Ganha-se por minuto. Isso vária de US$ 0,99 até 15,99. Cada modelo escolhe o valor que deseja cobrar. As modelos ficam com porcentagens razoavelmente baixas, que costumam variar de 30% até 75% do lucro bruto. Devido ao tráfico brutal, compensa. O valor das porcentagens variam de acordo com a modelo e o site. Funciona como todos os outros mercados: 10% das modelos dão realmente certo e o resto apenas ganha um cash extra.

A Reação dos Outros

Quando comecei a trabalhar já tinha namorado, ele estranhou um pouco no começo, mas depois levou tudo numa boa. Nosso relacionamento durou desde o começo da minha carreira até há alguns meses, inclusive ele foi o autor de várias fotos e vídeos meus.

Há anos eu não falava para quase ninguém sobre o meu trabalho, ficava receosa pela reação alheia. O brasileiro faz uma coisa e diz outra completamente diferente. Depois de viajar um pouco e compreender meu lugar no mundo, achei que deveria abrir o jogo para todos.

Em alguns países ser uma cam-model significa status puro, e em outros é apenas um trabalho. Por que aqui tem que ser diferente? Por que aqui tem que ser feio? Todo mundo já fez sexo virtual, com conhecidos ou não. Todo mundo já brincou na webcam. Isso é super natural, não vai crescer pelo na sua mão se você se masturbar. Prometo.

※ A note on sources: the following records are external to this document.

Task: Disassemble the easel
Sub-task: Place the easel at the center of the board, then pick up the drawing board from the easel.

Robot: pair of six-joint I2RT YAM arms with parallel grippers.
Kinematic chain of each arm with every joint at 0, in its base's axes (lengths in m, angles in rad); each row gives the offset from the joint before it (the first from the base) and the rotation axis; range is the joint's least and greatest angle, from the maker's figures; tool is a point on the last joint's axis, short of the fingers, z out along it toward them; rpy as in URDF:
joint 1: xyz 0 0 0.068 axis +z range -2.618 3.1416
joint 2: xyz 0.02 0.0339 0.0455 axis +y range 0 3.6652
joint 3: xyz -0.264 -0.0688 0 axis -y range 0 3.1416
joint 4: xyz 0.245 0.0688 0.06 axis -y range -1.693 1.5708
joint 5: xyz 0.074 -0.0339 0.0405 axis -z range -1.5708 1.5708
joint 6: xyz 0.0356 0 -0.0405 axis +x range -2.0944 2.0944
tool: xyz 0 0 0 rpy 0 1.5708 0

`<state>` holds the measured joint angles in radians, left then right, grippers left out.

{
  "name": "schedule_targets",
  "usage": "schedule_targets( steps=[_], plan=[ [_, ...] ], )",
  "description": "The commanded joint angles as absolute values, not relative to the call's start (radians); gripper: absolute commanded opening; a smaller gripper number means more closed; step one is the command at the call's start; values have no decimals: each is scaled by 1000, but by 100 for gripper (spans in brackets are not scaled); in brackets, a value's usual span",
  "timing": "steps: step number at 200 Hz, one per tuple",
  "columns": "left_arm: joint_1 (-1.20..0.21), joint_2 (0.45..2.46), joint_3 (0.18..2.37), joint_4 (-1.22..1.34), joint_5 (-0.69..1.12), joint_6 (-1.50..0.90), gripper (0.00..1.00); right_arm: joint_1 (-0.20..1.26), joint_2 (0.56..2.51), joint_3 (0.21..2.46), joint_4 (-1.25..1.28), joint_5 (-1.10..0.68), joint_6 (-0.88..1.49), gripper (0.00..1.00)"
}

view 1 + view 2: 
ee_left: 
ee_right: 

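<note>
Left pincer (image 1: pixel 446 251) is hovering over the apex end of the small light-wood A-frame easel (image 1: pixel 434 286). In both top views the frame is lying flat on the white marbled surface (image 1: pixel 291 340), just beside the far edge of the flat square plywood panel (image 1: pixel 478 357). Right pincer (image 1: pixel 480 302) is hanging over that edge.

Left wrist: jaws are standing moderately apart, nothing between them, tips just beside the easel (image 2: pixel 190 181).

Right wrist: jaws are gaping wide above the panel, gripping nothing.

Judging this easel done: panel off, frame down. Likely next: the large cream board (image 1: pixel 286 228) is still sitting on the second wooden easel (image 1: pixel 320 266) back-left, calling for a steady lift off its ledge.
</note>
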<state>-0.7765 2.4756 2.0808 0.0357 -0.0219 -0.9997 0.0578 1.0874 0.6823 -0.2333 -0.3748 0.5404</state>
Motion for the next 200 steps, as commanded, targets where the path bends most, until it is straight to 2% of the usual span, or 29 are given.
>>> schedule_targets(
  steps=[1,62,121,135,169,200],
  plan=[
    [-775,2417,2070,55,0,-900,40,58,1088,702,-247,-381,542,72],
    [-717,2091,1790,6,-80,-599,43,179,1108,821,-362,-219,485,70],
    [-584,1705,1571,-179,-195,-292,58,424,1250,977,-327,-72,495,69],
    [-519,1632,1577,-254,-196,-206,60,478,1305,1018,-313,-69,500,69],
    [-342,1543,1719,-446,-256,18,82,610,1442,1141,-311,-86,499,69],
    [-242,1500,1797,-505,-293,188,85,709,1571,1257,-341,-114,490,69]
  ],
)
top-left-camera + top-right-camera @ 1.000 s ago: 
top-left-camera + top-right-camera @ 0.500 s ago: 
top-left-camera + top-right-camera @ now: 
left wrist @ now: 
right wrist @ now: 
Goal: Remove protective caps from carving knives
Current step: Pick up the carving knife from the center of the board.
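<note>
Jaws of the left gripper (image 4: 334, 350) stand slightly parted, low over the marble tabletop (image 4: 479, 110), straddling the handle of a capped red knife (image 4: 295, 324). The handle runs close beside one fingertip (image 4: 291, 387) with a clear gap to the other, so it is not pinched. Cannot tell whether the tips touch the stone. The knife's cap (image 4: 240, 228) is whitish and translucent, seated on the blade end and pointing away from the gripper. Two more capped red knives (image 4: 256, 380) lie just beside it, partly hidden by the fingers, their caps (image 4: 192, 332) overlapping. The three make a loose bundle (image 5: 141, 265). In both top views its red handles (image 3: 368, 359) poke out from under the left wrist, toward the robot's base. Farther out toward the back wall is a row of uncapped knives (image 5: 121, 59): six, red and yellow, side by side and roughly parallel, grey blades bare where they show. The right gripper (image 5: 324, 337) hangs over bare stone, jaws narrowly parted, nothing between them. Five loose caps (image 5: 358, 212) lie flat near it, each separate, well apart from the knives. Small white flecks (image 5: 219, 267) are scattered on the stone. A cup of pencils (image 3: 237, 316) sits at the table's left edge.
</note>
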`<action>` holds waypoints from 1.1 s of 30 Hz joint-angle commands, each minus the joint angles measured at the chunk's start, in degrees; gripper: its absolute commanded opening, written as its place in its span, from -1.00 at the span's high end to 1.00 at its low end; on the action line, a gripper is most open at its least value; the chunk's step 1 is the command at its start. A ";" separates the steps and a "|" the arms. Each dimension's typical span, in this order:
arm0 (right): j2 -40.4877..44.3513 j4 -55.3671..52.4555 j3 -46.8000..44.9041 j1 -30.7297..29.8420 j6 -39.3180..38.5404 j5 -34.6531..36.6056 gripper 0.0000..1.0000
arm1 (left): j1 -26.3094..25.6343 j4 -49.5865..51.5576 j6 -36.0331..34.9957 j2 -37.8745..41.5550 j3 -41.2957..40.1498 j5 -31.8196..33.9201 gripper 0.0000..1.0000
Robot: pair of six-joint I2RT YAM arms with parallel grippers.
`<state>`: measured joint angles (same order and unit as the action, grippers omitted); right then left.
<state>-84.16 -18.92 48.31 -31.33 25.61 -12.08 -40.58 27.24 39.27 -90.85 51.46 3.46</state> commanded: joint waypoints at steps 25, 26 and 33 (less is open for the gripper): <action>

Não entendo muito bem o raciocínio das pessoas que veem mal em cobrar por isso, afinal é só um trabalho e é muito legal. Inclusive, devo confessar que uso minha profissão como uma maneira de triar as pessoas com as quais eu convivo. Jamais namoraria um homem preconceituoso e retrógrado, mesmo que trabalhasse com outra coisa.

Quero deixar bem claro que meus shows são exclusivamente virtuais e veiculados apenas para fora do Brasil. Infelizmente, não consegui deixar isso explicito no Programa do Jô.

E por que eu resolvi levar esse assunto todo a tona publicamente, já que eu não lucro nada com isso? Porque essa profissão existe, é legalizada, é nova no Brasil e deve ser discutida (independentemente se você goste do assunto ou não) porque a tendência só é aumentar – oferta e demanda – e se você esta conectado, isso faz parte da sua realidade, direta ou indiretamente.